Looking now and then at the sky, she went through the list of her cousins' names: Eleanor, Humphrey, Marmaduke, Silvia, Henry, Cassandra, Gilbert, and Mostyn—Henry, the cousin who taught the young ladies of Bungay to play upon the violin, was the only one in whom she could confide, and as she walked up and down beneath the hoops of the pergola, she did begin a little speech to him, which ran something like this:
"To begin with, I'm very fond of William. You can't deny that. I know him better than any one, almost. But why I'm marrying him is, partly, I admit—I'm being quite honest with you, and you mustn't tell any one—partly because I want to get married. I want to have a house of my own. It isn't possible at home. It's all very well for you, Henry; you can go your own way. I have to be there always. Besides, you know what our house is. You wouldn't be happy either, if you didn't do something. It isn't that I haven't the time at home—it's the atmosphere." Here, presumably, she imagined that her cousin, who had listened with his usual intelligent sympathy, raised his eyebrows a little, and interposed:
"Well, but what do you want to do?"
Even in this purely imaginary dialogue, Katharine found it difficult to confide her ambition to an imaginary companion.

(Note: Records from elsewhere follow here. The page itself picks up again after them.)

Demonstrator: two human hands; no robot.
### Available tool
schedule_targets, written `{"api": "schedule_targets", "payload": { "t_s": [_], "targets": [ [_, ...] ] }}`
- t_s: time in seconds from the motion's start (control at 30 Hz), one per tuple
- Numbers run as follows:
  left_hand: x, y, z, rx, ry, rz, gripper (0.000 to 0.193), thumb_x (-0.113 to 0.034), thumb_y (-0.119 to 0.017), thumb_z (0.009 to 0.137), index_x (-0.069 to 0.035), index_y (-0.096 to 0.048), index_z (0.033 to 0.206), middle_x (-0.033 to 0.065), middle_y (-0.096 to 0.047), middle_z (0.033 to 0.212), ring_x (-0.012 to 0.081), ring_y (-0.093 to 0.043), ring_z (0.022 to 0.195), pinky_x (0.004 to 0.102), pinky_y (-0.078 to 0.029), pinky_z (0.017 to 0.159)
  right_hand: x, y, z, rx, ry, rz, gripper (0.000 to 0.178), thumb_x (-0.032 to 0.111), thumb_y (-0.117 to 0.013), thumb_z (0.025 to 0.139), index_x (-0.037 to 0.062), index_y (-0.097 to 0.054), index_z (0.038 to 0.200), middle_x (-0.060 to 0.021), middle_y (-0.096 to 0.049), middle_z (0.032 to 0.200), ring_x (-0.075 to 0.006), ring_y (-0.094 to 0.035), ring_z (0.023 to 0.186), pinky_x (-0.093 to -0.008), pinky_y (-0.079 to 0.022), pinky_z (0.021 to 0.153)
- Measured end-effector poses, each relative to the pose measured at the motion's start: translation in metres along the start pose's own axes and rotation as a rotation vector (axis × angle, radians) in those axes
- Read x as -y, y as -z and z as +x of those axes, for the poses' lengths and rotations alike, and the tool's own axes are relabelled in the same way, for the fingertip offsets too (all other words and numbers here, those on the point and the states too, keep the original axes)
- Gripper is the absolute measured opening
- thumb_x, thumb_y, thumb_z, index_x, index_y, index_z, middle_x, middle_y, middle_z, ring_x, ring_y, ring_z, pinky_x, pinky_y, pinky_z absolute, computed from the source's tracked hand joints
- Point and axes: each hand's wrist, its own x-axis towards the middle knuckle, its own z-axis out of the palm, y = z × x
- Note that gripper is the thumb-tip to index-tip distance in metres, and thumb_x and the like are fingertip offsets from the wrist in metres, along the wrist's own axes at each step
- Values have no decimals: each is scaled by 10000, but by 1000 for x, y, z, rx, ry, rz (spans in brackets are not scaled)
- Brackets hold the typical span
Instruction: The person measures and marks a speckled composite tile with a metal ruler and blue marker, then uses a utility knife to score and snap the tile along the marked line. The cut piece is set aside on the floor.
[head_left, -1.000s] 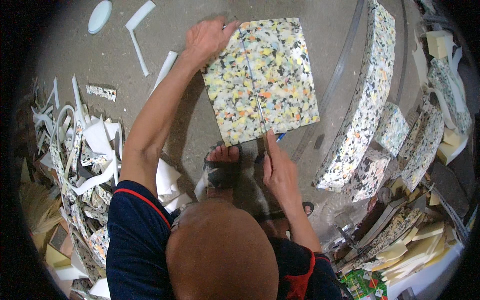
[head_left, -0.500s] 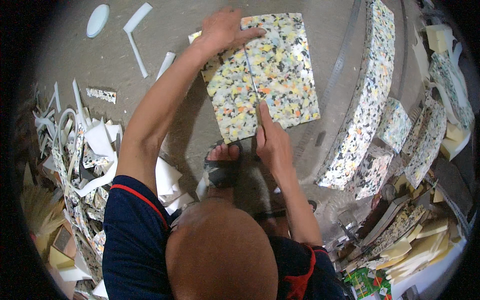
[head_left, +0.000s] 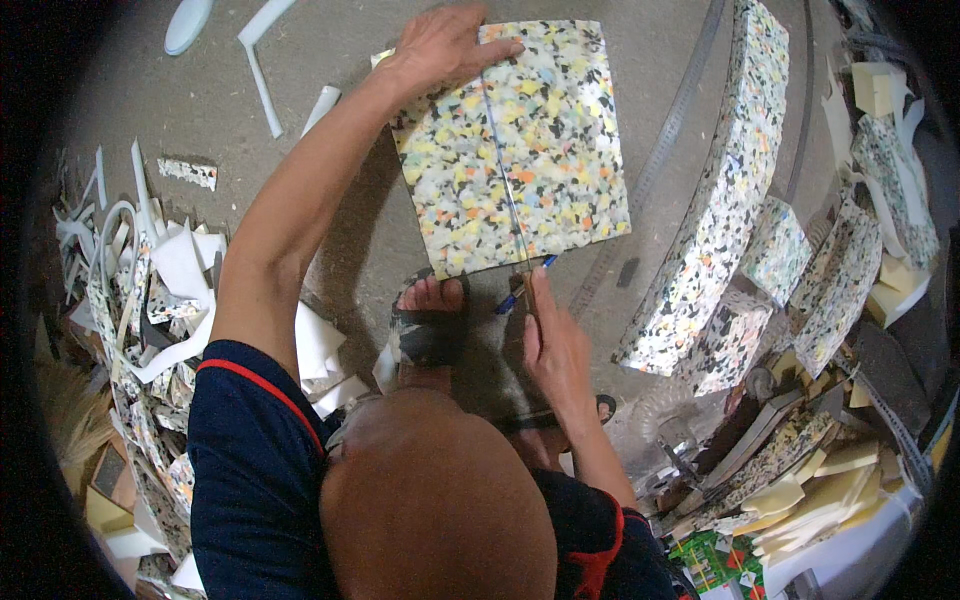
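Observation:
A square sheet of speckled multicoloured foam (head_left: 570, 140) lies flat on the floor before my feet. My left hand (head_left: 440, 50) presses on its far left corner, thumb stretched over the surface. In my closed right hand (head_left: 560, 350) is a knife (head_left: 515, 215), its long thin blade along a line down the sheet's middle and its handle just past the near edge. My forefinger lies along the handle. A blue pen (head_left: 510, 298) is on the floor beneath the handle, partly hidden. How deep the blade sits I cannot tell.
Long speckled foam strips and blocks (head_left: 715, 210) stand to the right, beside a metal ruler (head_left: 665, 140). White and speckled foam scraps (head_left: 165, 290) are heaped at the left. My sandalled foot (head_left: 430, 310) is close to the sheet's near edge.
My right hand has drawn the knife back toward me, so the handle has moved off the sheet. The blue pen now shows. My left hand still presses the far corner.

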Motion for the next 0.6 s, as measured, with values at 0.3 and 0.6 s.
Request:
{"api": "schedule_targets", "payload": {
  "t_s": [0.3,0.6],
  "targets": [
    [-8,7,10,97,-22,119,750,-715,-695,798,-47,-710,1138,228,-723,1039,382,-700,984,479,-537,845,1,-25,68,-51,38,-12,673,35,-585,933,138,-363,1560,-266,-637,880,-440,-624,730,-504,-506,663],
    [-19,22,-2,193,100,-202,618,-496,-538,971,-8,-560,1349,264,-544,1383,430,-454,1332,503,-350,1130,-13,-11,-8,-1,0,-50,674,142,-604,949,208,-356,1573,-187,-605,764,-386,-635,655,-495,-523,565]
  ]
}}
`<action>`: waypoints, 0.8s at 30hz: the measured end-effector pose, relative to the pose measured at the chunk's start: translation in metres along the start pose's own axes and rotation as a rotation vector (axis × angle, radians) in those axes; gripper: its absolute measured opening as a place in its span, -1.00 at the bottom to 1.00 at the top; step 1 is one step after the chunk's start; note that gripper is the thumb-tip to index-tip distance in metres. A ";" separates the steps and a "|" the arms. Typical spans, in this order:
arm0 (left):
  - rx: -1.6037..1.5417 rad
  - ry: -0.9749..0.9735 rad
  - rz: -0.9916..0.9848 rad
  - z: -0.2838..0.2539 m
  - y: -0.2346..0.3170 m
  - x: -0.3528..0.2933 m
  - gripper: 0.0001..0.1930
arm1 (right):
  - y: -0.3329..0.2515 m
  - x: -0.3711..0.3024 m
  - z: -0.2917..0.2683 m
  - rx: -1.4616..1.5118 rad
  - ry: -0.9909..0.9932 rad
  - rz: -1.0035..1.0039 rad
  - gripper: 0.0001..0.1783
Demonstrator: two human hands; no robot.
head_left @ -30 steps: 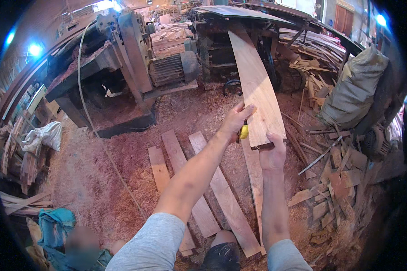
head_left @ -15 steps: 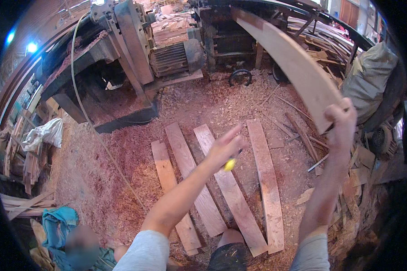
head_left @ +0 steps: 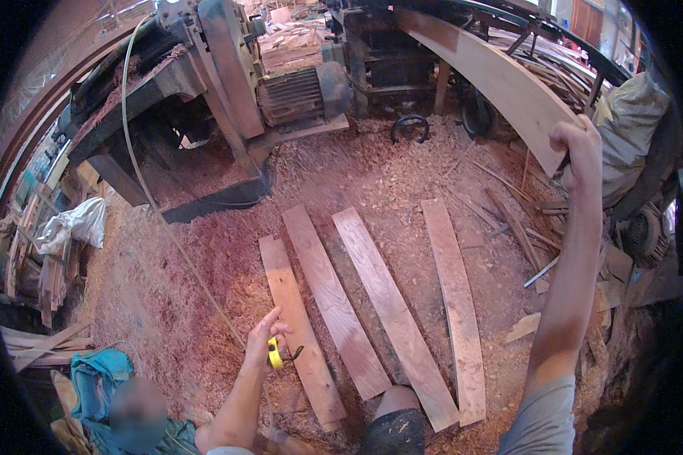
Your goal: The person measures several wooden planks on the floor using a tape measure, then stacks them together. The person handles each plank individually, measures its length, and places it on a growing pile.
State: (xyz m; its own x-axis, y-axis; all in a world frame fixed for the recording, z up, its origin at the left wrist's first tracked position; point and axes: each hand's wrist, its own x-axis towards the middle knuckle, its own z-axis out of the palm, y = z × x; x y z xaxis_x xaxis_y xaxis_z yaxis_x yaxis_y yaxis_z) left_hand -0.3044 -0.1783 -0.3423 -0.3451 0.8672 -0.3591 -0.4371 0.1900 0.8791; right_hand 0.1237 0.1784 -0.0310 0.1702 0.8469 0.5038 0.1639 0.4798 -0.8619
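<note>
My right hand (head_left: 580, 144) grips the near end of a long, wide board (head_left: 501, 83), raised at the upper right. The board's far end reaches toward dark machinery at the back. Lower down, my left hand (head_left: 262, 334) holds a yellow tape measure (head_left: 275, 353) with a dark strap, its index finger pointing forward. Below that hand lies the leftmost floor plank (head_left: 300, 334), orange-brown with a paler end. Beside it are a reddish plank (head_left: 332, 303), another pinkish plank (head_left: 395, 311) and a slightly curved plank (head_left: 457, 318) at the right.
A machine with a ribbed motor (head_left: 292, 95) stands at the back left. A pale hose (head_left: 178, 239) crosses the shavings-covered floor. Scrap wood (head_left: 516, 220) and a grey sack (head_left: 622, 144) are at the right. A person in teal clothing (head_left: 99, 371) is at lower left.
My left hand, with the tape measure, has moved left and down from over the middle planks. My right hand has lifted the board's near end higher.
</note>
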 end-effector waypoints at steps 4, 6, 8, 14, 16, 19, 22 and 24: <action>-0.023 0.046 0.027 -0.031 -0.009 -0.020 -0.24 | 0.008 0.036 -0.017 0.003 -0.035 -0.063 -0.80; -0.041 0.054 0.004 -0.036 -0.017 -0.026 -0.25 | 0.027 0.036 -0.021 -0.005 0.007 -0.059 -0.82; -0.010 0.054 0.000 -0.046 -0.029 -0.032 -0.25 | 0.036 0.035 -0.018 -0.113 0.005 -0.102 -0.92; 0.025 0.024 -0.062 -0.032 -0.040 -0.056 -0.34 | 0.090 0.101 -0.051 -0.003 -0.153 -0.065 -0.88; 0.053 0.043 -0.102 -0.036 -0.045 -0.067 -0.36 | 0.106 0.111 -0.067 -0.004 -0.224 -0.107 -0.85; 0.079 0.050 -0.112 -0.045 -0.057 -0.083 -0.38 | 0.089 0.083 -0.045 0.079 -0.202 -0.122 -0.76; 0.072 0.055 -0.179 -0.044 -0.061 -0.102 -0.39 | 0.064 0.022 -0.009 -0.004 -0.014 0.126 -0.66; 0.020 0.086 -0.227 -0.047 -0.064 -0.126 -0.39 | 0.123 -0.041 -0.010 -0.192 -0.094 0.023 -0.54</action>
State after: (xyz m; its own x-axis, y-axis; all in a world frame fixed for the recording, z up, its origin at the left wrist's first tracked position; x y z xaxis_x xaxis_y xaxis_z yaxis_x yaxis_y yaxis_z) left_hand -0.2721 -0.3218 -0.3686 -0.3102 0.7589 -0.5726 -0.4951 0.3852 0.7787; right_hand 0.1465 0.1999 -0.1572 0.0865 0.8791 0.4687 0.3443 0.4152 -0.8421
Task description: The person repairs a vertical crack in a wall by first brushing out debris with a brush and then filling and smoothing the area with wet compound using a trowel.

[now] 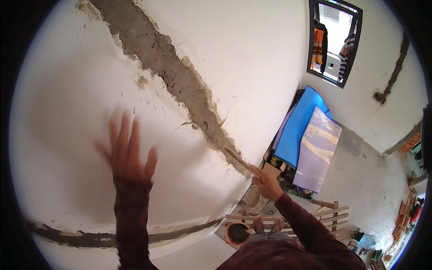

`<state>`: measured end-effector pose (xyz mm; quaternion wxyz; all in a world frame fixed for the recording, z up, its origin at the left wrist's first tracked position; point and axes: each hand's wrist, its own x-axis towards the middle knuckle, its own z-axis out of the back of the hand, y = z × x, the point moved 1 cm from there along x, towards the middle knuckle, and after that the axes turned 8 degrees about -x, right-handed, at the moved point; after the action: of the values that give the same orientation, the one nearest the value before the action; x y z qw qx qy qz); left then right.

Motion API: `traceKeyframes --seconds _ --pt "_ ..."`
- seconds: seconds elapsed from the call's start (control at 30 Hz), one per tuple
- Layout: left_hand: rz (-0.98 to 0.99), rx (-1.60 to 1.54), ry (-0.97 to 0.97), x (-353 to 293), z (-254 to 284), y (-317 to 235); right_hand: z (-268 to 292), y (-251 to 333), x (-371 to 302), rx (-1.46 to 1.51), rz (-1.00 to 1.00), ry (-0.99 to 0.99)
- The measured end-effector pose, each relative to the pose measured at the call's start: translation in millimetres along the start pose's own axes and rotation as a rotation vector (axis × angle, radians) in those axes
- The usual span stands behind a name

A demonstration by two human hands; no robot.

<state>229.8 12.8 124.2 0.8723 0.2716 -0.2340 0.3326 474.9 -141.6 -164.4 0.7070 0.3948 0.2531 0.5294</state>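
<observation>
My left hand [130, 150] is raised in front of the white wall [72, 135], fingers spread and slightly blurred, with nothing in it. Whether it touches the wall, I cannot tell. My right hand [268, 183] is closed around a plastering trowel [238, 159], a long thin blade seen nearly edge-on. Its blade lies at the lower end of a rough grey mortar strip [180, 76] that runs diagonally down the wall. Below, near my bare feet, stands an orange-rimmed bucket [227, 234] holding a dark grey mix.
I stand on a wooden slat platform [326, 216]. Blue foam sheet [294, 130] and a purple patterned panel [317, 150] lean in the corner. Clothes hang beyond the window [335, 42]. Bricks [399, 216] and a blue water jug [367, 241] stand at right.
</observation>
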Motion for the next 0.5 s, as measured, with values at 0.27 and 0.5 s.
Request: traceKeyframes --seconds 0.27,0.5 --pt "-0.274 0.565 0.164 176 -30 19 -10 -60 -93 0.288 -0.195 -0.039" --pt "-0.309 0.617 0.193 166 -40 15 1 -97 -109 0.192 -0.244 -0.043"
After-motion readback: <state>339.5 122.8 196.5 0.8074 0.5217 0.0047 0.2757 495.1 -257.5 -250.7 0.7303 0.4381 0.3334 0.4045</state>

"I should like," she began, and hesitated quite a long time before she forced herself to add, with a change of voice, "to study mathematics—to know about the stars."
Henry was clearly amazed, but too kind to express all his doubts; he only said something about the difficulties of mathematics, and remarked that very little was known about the stars.
Katharine thereupon went on with the statement of her case.
"I don't care much whether I ever get to know anything—but I want to work out something in figures—something that hasn't got to do with human beings. I don't want people particularly. In some ways, Henry, I'm a humbug—I mean, I'm not what you all take me for. I'm not domestic, or very practical or sensible, really. And if I could calculate things, and use a telescope, and have to work out figures, and know to a fraction where I was wrong, I should be perfectly happy, and I believe I should give William all he wants."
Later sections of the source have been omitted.